The B-Raf status of tumor cells may be a significant determinant of both antitumor and anti-angiogenic effects of pazopanib in xenograft tumor models

Abstract

Pazopanib is an FDA approved Vascular Endothelial Growth Factor Receptor inhibitor. We previously reported that it also inhibits tumor cell B-Raf activity in an experimental brain metastatic setting. Here, we determine the effects of different B-Raf genotypes on pazopanib efficacy, in terms of primary tumor growth and anti-angiogenesis. A panel of seven human breast cancer and melanoma cell lines harboring different mutations in the Ras-Raf pathway was implanted orthotopically in mice, and tumor growth, ERK1/2, MEK1/2 and AKT activation, and blood vessel density and permeability were analyzed. Pazopanib was significantly inhibitory to xenografts expressing either exon 11 mutations of B-Raf, or HER2 activated wild type B-Raf; no significant inhibition of a xenograft expressing the common V600E B-Raf mutation was observed. Decreased pMEK staining in the responsive tumors confirmed that B-Raf was targeted by pazopanib. Interestingly, pazopanib inhibition of tumor cell B-Raf also correlated with its anti-angiogenic activity, as quantified by vessel density and area. In conclusion, using pazopanib, tumor B-Raf status was identified as a significant determinant of both tumor growth and angiogenesis.

Figure 1. Effect of pazopanib on ERK activation.

Tumor cells were serum starved overnight and subsequently treated with pazopanib or DMSO for 24 hours. After treatment, cells were stimulated with 10 ng/mL VEGF for 10 minutes, and cell lysates were analyzed by immunoblot for pERK1/2. The data shown are representative of two conducted experiments.

Figure 2. Effect of pazopanib on primary tumor growth of breast cancer and melanoma cell lines.

Breast cancer lines were implanted in the mammary fat pad, while melanoma cells were implanted subcutaneously. Mice were randomly chosen to receive vehicle or 30 or 100 mg/kg pazopanib, twice daily for 10–14 days. Tumor size was measured twice weekly. Arrows indicate when treatment started. P values are shown for the tumors in which the decrease in tumor size achieved significance (p<0.01) at a given dose of pazopanib. The results shown for 231-BR, MCF7 and MCF7-HER2 cell lines are representative of two experiments. Raw data means and SEM are presented; analysis was performed on cubed root transformed data.

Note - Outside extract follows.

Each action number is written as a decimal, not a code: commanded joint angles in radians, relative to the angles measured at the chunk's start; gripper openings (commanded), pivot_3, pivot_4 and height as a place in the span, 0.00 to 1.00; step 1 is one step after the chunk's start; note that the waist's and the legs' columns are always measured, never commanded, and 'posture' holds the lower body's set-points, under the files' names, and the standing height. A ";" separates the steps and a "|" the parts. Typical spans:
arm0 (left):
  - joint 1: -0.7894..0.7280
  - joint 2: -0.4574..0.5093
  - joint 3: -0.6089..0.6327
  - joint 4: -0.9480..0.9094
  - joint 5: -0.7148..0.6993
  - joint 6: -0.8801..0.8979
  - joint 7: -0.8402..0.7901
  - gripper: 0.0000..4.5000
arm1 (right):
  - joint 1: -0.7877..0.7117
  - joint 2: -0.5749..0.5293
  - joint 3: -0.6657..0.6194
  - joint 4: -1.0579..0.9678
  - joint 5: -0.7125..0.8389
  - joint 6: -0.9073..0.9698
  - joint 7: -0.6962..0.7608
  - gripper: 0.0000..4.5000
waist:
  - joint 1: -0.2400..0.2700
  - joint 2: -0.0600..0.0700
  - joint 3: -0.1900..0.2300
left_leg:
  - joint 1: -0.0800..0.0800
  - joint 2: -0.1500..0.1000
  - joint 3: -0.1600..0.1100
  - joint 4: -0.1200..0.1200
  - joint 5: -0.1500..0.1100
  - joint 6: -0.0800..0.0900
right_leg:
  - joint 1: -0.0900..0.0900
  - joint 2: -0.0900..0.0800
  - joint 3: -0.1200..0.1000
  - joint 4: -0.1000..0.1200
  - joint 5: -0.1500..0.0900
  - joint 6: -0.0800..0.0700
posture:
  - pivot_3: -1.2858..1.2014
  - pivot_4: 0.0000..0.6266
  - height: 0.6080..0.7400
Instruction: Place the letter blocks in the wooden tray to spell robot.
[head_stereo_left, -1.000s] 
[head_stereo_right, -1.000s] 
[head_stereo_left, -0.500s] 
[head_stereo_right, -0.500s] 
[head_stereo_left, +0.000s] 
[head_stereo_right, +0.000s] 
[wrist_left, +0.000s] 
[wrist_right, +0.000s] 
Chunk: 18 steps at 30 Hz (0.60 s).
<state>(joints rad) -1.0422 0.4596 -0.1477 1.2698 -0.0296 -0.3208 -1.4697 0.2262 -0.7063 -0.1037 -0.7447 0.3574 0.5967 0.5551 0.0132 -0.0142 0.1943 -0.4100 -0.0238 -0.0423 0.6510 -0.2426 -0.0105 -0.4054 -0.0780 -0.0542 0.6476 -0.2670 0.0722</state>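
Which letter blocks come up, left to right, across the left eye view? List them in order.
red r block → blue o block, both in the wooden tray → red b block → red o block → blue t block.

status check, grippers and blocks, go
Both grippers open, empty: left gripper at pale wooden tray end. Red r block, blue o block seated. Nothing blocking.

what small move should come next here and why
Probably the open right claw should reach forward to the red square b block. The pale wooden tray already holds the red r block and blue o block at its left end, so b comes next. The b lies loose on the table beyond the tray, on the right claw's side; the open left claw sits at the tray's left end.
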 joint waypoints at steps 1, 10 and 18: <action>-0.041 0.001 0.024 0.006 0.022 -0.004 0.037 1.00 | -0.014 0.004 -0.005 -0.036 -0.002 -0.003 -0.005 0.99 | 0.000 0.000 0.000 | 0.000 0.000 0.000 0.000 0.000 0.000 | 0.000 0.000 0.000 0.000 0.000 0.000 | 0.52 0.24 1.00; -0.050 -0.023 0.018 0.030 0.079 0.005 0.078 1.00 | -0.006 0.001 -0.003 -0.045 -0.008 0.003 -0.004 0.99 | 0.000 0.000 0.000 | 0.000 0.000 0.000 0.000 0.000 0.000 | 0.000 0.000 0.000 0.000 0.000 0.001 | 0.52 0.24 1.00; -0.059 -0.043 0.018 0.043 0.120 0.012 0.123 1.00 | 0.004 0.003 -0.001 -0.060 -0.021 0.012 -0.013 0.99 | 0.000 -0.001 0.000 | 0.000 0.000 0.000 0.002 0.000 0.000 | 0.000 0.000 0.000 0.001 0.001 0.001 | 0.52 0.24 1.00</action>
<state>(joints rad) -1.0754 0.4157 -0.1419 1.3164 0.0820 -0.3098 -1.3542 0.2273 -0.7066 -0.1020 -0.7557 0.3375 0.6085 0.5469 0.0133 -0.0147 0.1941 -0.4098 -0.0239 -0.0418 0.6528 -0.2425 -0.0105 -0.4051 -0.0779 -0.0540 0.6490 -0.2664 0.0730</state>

Figure 3. Pazopanib inhibition of primary tumor growth correlates with B-Raf inhibition.

Tumor cell lines and the B-Raf genotypes are listed. Representative photographs of pERK1/2, pMEK1/2 and pAKT immunostaining are shown for the vehicle and the 100 mg/kg pazopanib treated groups. The mean number of positive cells ± SEM is shown on each representative image. Asterisks (*) indicate a statistically significant difference between the pazopanib and vehicle treated group (p<0.01). (See Figure S3 for the 30 mg/kg dose data).

Figure 4. Anti-angiogenic effect of pazopanib on primary tumor xenografts correlates with B-Raf status.

Panel A: Breast cancer xenografts. Panel B- Melanoma xenografts. In each panel the top graph represents the mean number of blood vessels per tumor section (n = 5 mice) ± SEM and the bottom graph represents the percentage of area covered by blood vessels (n = 5 mice) ± SEM for the vehicle treated group, the 30 mg/kg group and the 100 mg/kg group. Panel C: Representative photographs of CD31 staining for vehicle and 100 mg/kg treatment groups. Asterisks (*) indicate a statistically significant difference between the pazopanib and vehicle treated groups (p<0.01). (See Figure S4 for representative photographs of CD31 staining).

Figure 5. Effect of pazopanib on blood vessel permeability of breast and melanoma cell xenografts.

Dynamic Contrast- Enhanced Magnetic Resonance Imaging (DCE-MRI) was performed on 5 mice per group at the end point. Representative photographs and K^trans calculations are presented.

Figure 6. Schematic of pazopanib signaling pathways.

The standard receptor tyrosine kinase activation of the ERK pathway is shown. Pazopanib sensitive alterations, including HER2 overexpression and B-Raf exon 11 mutations, are shown on the right in red. Insensitive alterations are shown on the left in blue. Tumor cell lines featuring each alteration are named.